The command rpoispp(100)
generates realisations of the
Poisson process with intensity \(\lambda =
100\) in the unit square.
Repeat the command plot(rpoispp(100))
several times
to build your intuition about the appearance of a completely random
pattern of points.
Try the same thing with intensity \(\lambda = 1.5\).
Returning to the Japanese Pines data,
Fit the uniform Poisson point process model to the Japanese Pines data
ppm(japanesepines~1)
Read off the fitted intensity. Check that this is the correct value of the maximum likelihood estimate of the intensity.
The japanesepines
dataset is believed to exhibit spatial
inhomogeneity.
Plot a kernel smoothed intensity estimate.
Fit the Poisson point process models with loglinear intensity
(trend formula ~x+y
) and log-quadratic intensity (trend
formula ~polynom(x,y,2)
) to the Japanese Pines
data.
extract the fitted coefficients for these models using
coef
.
Plot the fitted model intensity (using
plot(fit)
)
perform the Likelihood Ratio Test for the null hypothesis of a
loglinear intensity against the alternative of a log-quadratic
intensity, using anova
.
Generate 10 simulated realisations of the fitted log-quadratic
model, and plot them, using plot(simulate(fit, nsim=10))
where fit
is the fitted model.
The bei
dataset gives the locations of trees in a survey
area with additional covariate information in a list
bei.extra
.
Fit a Poisson point process model to the data which assumes that
the intensity is a loglinear function of terrain slope and elevation
(hint: use data = bei.extra
in ppm
).
Read off the fitted coefficients and write down the fitted intensity function.
Plot the fitted intensity as a colour image.
extract the estimated variance-covariance matrix of the
coefficient estimates, using vcov
.
Compute and plot the standard error of the intensity estimate
(see help(predict.ppm)
).
The dataset ants
is a multitype point pattern
representing the locations of nests of two species of ants.
plot the data.
Fit the model ppm(ants ~ marks)
and interpret the
result. Compare the result with summary(ants)
and explain
the similarities.
Fit the model ppm(ants ~ marks + x)
and write down
an expression for the fitted intensity function.
Fit the model ppm(ants ~ marks * x)
and write down
an expression for the fitted intensity function.
Compute the fitted intensities of the three models fitted above
using predict
and plot the results.
Explain the difference between the models fitted by
ppm(ants ~ marks + x)
and
ppm(ants ~ marks * x)
.
The study region for the ants’ nests data ants
is
divided into areas of “scrub” and “field”. We want to fit a Poisson
model with different intensities in the field and scrub areas.
The coordinates of two points on the boundary line between field and
scrub are given in ants.extra$fieldscrub
. First construct a
function that determines which side of the line we are on:
fs <- function(x,y) {
ends <- ants.extra$fieldscrub
angle <- atan(diff(ends$y)/diff(ends$x))
normal <- angle + pi/2
project <- (x - ends$x[1]) * cos(normal) + (y - ends$y[1]) * sin(normal)

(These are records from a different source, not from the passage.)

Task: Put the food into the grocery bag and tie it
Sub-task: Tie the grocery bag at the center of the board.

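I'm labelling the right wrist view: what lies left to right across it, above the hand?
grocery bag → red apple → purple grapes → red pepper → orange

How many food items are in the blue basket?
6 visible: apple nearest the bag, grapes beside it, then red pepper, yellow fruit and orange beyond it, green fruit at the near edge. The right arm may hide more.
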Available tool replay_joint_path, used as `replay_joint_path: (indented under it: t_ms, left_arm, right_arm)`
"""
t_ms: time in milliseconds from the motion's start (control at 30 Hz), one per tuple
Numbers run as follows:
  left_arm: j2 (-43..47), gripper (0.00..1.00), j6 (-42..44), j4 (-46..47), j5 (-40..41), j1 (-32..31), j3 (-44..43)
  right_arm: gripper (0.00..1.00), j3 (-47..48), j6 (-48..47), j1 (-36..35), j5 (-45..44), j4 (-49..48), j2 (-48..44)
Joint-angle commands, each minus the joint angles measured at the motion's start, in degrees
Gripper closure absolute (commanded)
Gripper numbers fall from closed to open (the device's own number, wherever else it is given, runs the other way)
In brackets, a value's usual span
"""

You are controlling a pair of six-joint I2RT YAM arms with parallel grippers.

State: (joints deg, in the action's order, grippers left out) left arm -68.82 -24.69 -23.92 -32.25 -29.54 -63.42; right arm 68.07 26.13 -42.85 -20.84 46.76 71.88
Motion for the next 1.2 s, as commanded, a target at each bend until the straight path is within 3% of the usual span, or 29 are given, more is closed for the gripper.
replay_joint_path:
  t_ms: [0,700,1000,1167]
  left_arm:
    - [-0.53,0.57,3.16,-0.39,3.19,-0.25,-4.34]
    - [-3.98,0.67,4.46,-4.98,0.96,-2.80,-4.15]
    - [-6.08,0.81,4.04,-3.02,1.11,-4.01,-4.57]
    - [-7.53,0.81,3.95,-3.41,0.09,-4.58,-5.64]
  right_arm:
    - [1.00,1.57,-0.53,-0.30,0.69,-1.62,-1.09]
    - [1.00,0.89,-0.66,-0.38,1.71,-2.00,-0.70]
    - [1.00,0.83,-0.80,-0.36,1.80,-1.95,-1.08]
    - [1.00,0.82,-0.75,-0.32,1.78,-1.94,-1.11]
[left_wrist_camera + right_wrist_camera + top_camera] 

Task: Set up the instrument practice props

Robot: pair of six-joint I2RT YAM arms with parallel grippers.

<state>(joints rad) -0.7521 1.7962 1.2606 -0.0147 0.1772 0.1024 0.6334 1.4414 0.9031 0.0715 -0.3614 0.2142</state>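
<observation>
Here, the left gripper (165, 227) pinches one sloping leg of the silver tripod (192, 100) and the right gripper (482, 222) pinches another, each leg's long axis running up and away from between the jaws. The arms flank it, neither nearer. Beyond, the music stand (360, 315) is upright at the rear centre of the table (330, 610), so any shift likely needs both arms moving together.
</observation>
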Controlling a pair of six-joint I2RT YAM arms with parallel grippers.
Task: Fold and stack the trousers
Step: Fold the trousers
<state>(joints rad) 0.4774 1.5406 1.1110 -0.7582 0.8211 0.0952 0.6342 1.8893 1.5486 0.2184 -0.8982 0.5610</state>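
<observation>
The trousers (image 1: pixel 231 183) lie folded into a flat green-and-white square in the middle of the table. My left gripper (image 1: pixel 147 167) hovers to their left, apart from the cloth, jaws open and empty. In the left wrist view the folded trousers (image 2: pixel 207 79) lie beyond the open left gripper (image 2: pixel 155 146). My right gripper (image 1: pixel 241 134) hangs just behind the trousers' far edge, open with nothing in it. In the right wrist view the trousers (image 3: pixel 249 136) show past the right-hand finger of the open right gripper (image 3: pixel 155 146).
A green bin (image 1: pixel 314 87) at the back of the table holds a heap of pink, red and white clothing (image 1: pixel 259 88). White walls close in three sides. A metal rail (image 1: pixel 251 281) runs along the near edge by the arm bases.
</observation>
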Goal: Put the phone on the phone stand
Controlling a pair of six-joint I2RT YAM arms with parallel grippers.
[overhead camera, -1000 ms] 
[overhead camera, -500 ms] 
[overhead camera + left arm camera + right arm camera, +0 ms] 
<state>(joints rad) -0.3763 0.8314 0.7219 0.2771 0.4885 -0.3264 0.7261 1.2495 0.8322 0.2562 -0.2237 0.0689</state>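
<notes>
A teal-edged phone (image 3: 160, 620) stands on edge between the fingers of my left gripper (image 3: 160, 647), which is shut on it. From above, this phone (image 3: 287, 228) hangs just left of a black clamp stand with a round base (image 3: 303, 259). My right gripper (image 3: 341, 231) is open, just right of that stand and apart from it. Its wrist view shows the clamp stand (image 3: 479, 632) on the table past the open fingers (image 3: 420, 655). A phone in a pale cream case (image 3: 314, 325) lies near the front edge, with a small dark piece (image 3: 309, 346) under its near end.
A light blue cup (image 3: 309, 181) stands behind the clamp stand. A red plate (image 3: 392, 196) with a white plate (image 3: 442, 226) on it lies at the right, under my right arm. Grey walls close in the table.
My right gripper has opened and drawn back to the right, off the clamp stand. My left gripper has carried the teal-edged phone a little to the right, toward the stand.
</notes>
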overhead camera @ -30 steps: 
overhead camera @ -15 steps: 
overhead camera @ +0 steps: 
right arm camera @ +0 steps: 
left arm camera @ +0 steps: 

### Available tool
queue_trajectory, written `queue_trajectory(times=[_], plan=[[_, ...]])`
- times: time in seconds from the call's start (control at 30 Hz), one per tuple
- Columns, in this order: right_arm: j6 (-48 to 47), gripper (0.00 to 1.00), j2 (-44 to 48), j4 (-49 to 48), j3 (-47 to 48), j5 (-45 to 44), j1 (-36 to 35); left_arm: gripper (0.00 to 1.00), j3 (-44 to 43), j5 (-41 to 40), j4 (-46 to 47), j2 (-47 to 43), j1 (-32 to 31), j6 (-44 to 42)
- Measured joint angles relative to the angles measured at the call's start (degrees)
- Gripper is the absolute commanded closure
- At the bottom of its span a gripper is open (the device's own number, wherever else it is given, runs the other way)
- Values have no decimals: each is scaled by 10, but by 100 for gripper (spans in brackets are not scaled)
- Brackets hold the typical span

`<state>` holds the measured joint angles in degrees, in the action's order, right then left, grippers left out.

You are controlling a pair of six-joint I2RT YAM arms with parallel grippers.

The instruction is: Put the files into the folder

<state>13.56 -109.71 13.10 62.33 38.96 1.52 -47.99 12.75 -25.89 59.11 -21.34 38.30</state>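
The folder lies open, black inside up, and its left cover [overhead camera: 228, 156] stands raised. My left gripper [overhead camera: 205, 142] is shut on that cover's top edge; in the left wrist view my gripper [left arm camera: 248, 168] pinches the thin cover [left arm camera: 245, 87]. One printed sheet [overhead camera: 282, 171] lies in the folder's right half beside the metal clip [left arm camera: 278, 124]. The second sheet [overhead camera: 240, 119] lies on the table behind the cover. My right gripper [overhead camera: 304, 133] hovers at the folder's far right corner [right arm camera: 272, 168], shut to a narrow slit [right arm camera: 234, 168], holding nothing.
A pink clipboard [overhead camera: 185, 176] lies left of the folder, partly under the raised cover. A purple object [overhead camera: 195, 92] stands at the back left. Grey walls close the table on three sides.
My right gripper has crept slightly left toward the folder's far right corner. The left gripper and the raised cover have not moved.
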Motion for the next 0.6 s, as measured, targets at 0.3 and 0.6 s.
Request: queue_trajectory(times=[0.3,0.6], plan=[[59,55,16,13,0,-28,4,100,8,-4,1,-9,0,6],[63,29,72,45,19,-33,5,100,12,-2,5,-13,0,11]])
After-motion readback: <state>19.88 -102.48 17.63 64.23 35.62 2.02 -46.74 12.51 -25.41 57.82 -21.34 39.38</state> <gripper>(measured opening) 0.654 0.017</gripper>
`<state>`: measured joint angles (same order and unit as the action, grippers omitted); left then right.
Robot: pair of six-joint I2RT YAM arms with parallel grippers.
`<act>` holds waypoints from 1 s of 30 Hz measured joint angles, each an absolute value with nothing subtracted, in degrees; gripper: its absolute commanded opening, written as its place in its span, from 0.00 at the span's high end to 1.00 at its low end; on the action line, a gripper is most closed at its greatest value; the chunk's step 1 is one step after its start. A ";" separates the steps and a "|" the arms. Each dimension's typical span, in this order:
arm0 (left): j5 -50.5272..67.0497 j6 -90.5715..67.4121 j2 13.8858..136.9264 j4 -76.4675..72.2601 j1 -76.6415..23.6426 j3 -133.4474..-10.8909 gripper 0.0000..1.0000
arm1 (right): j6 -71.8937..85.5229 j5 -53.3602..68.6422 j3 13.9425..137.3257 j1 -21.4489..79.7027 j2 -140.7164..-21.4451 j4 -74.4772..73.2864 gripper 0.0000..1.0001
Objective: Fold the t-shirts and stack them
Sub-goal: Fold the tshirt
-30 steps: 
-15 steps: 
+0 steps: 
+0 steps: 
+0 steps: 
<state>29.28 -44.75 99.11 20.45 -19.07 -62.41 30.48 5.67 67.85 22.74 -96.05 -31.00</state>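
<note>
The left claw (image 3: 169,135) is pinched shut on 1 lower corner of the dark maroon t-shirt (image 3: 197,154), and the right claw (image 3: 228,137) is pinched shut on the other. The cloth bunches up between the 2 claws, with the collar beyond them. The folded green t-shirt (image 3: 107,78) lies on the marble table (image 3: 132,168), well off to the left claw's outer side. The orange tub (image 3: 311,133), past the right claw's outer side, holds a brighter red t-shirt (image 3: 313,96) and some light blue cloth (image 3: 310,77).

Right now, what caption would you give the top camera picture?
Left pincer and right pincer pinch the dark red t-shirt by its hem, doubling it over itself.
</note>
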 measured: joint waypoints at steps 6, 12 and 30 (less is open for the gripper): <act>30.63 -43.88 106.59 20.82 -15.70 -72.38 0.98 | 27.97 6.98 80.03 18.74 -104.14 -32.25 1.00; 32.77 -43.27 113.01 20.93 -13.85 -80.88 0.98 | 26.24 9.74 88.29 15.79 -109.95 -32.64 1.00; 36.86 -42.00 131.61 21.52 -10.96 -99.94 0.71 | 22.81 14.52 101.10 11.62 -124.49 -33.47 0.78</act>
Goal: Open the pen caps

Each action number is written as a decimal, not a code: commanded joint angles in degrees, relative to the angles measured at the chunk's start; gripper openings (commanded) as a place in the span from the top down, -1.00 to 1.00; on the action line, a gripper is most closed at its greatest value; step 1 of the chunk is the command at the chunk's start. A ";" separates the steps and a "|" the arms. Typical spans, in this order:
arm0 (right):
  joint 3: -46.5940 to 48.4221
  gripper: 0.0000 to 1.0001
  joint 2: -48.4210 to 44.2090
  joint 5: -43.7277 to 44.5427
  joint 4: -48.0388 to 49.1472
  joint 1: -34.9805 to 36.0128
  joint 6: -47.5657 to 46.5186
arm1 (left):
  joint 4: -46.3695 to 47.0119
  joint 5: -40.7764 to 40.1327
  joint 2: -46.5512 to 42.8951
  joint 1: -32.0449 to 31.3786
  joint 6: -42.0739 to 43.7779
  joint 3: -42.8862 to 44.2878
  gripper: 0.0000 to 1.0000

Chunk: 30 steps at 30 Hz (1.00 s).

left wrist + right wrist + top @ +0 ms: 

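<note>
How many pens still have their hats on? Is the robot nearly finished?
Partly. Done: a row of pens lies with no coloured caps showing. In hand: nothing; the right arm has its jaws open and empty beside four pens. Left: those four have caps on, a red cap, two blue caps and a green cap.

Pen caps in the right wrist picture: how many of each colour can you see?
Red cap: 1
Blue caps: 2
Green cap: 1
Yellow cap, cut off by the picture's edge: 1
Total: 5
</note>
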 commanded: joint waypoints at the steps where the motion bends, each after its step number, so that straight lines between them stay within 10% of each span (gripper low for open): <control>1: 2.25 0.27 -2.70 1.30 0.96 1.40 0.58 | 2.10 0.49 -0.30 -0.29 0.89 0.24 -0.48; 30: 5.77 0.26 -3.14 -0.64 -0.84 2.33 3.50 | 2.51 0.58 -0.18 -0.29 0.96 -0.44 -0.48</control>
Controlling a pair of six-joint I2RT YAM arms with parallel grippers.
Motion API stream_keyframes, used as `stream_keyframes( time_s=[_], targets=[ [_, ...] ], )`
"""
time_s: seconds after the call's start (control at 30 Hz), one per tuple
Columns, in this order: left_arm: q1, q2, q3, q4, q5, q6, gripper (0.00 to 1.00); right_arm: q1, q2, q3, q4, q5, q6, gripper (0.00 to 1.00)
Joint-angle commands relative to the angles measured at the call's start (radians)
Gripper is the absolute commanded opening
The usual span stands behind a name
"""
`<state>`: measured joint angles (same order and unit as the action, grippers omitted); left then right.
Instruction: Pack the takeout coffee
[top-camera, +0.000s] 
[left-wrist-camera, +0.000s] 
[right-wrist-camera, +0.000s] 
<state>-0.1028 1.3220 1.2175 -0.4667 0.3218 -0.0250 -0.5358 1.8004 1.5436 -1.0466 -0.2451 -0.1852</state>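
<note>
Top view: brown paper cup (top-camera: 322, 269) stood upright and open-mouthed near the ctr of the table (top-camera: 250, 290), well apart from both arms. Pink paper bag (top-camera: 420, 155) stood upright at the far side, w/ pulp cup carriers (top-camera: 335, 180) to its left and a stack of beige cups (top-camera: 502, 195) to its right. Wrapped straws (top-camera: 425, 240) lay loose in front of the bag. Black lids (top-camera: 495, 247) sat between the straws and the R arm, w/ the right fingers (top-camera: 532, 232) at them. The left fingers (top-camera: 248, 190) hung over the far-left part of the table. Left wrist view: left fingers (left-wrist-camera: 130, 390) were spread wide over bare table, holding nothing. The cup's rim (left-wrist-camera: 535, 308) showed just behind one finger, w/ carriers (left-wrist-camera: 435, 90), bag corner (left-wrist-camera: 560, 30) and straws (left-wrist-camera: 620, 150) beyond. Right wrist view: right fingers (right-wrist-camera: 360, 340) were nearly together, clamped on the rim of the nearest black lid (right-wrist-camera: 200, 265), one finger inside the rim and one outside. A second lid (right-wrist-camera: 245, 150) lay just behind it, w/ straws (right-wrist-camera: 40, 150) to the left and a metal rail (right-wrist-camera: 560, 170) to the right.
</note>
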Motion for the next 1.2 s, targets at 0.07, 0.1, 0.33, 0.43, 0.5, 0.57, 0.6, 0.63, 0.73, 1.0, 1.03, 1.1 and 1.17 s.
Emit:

factor(ifelse(project > 0, "scrub", "field"))
}
Now fit the models:
ppm(ants ~ marks + side, data = list(side=fs))
ppm(ants ~ marks * side, data = list(side=fs))
and interpret the results.
The update
command can be used to re-fit a point process
model using a different model formula.
Type the following commands and interpret the results:
fit0 <- ppm(japanesepines ~ 1)
fit1 <- update(fit0, . ~ x)
fit1
fit2 <- update(fit1, . ~ . + y)
fit2
Now type step(fit2)
and interpret the
results.
Fit Poisson point process models to the Japanese Pines data, with the following trend formulas. Read off an expression for the fitted intensity function in each case.
Trend formula | Fitted intensity function |
---|---|
~1 |
|
~x |
|
~sin(x) |
|
~x+y |
|
~polynom(x,y,2) |
|
~factor(x < 0.4) |
Make image plots of the fitted intensities for the inhomogeneous models above.